There was no denying the little sneer in her voice. It was considered an insult for a large company to come into the bayou and not hire the locals who needed work. Most of the families living on the river would have taken it the same way. The "big shot" hadn't made any friends with his decision to give work to outsiders, but he hadn't broken any laws either.
"Who owns the land now, Nonny?" he asked.
Whitney Trust had owned it, and Lily, Whitney's daughter, had sold it the moment she realized her father had used the facilities to experiment on a child. Wyatt didn't look at either of the Fortunes brothers. Like him, they were fairly new in the GhostWalker force, but he had information they didn't on the founder and creator of the program.
"They have a big sign up on their fourteen-foot-high chain-link fence with razor wire rolled up along on the top and men with guns patrolling with dogs," Nonny said in disgust. "Like they're afraid everyone in the bayou wants to know their business."
Wyatt couldn't stop the grin. "Nonny, everyone in the bayou
does want to know their business."
She threw back her head and laughed, the sound adding to the feeling of home.
"Ma'am," Malichai interrupted. "Do you mind if I have another bowl of this very good gumbo? I've never tasted anything like it."
"It's authentic gumbo, a traditional recipe that's been in my family for generations," Nonny said, looking pleased. "Dive right in, that's what it's there for. We always have somethin' cookin' on the stove for you when you come in hungry."
"I'm always hungry," Malichai admitted.
"You're a big man and it takes a might of food to keep you satisfied," she said.

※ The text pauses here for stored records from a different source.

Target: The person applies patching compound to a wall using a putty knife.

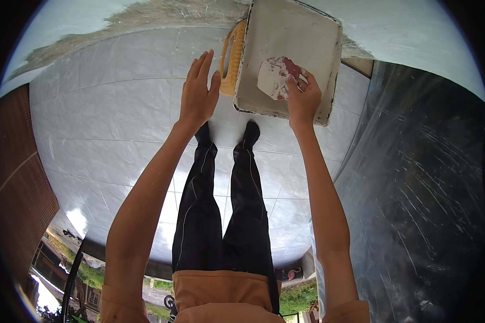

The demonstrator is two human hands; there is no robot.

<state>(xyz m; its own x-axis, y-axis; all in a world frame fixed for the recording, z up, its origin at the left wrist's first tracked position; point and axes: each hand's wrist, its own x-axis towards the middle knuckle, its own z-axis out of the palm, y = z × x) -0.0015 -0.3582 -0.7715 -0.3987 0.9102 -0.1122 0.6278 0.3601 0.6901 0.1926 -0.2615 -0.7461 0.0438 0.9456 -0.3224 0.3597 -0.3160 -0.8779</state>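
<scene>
My right hand [305, 102] grips a flat reddish scraper [273, 78] smeared with whitish paste, with the thumb on its near face. It is above a large rectangular off-white tray [291, 32] with a chipped, dark-stained rim. Whether the scraper touches the tray I cannot tell. My left hand [198, 94] is raised to the left of the tray, fingers stretched out and thumb apart, holding nothing. Nearest to it is a yellow plastic piece [231, 59] with a slot in it, partly hidden under the tray's left edge.
Grey floor tiles [108, 107] spread around my feet. Ahead stands a pale wall [404, 32] with rough grey patches low down. A dark, scratched glossy surface [425, 188] rises on the right, and a brown ribbed panel [22, 172] on the left.
</scene>
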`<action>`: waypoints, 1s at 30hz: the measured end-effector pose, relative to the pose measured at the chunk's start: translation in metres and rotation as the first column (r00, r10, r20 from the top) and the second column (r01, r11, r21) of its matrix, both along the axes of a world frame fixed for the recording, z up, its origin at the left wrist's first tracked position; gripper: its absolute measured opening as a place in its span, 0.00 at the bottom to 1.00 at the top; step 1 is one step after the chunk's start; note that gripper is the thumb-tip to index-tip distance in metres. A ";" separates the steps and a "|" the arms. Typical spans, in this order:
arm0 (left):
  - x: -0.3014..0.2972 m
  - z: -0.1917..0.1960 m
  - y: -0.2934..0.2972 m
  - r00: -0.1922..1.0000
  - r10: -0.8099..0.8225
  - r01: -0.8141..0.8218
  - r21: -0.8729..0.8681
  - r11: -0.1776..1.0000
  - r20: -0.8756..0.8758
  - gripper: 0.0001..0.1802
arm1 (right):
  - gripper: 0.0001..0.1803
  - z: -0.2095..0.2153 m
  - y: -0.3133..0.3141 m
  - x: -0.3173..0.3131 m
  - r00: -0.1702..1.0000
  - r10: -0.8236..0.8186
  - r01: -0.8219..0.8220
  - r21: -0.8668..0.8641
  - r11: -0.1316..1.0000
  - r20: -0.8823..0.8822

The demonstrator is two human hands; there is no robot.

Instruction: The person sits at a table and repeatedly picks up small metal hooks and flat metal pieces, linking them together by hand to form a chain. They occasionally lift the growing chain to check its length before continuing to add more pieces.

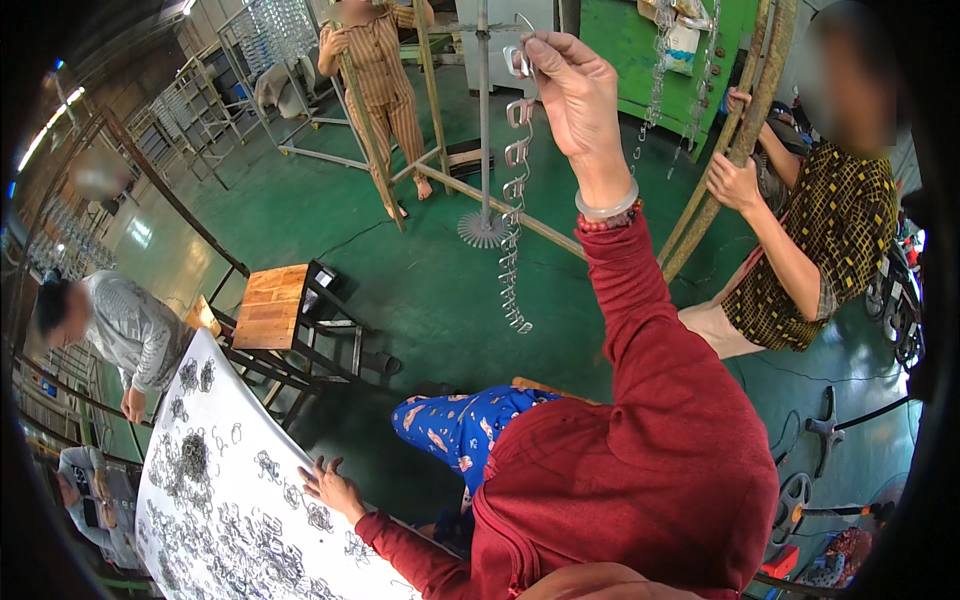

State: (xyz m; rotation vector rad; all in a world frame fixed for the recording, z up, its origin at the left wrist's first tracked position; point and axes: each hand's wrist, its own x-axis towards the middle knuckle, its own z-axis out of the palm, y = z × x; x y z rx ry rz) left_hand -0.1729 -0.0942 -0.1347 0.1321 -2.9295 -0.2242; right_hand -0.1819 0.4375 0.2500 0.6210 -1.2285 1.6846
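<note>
From the head camera, the right hand (572, 88) is raised high, fingers pinched narrow around the top of a hanging string of small metal clips (514, 200), which dangles down in front of a vertical steel pole (484, 110) with a round ribbed base. The left hand (330, 487) lies low, fingers spread wide and flat on the edge of a white sheet (190, 540) strewn with loose metal clips (245, 540); it holds nothing.

Risks, as a judgement: the string hangs free and long, so a swing could snag it on the pole or tangle its links, and a slack pinch would drop it to the green floor (420, 290). The left hand pressing on the sheet's edge could drag it and scatter the loose pieces.

No package, label or sign is clearly readable. A pale bag-like object hangs against the green machine panel (620, 40) at the top; its markings are too small to tell. A wooden-topped stool (272, 305) stands beside the sheet, and a seated person in a yellow-and-black patterned top (830, 240) grips a wooden frame on the right.
</note>
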 end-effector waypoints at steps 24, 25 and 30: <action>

"If you don't mind me saying, ma'am," Ezekiel said, "he's got some kind of hollow leg that's plain impossible to fill. I ought to know, I tried for years."
"He broke into a grocery store once," Malichai said, "you know, back when we were kids," he added hastily when Wyatt shot him a look. "The kind that has the hot chicken roasting and already-cooked food. Our brother Mordichai and I feasted all night and we were still hungry in the morning. Ezekiel said it was impossible to keep up with our stomachs."
"He's like a starved wolf, ma'am," Ezekiel said. "Never gains an ounce of fat, but he gorges on food when we've got it. Our other brother is the same way."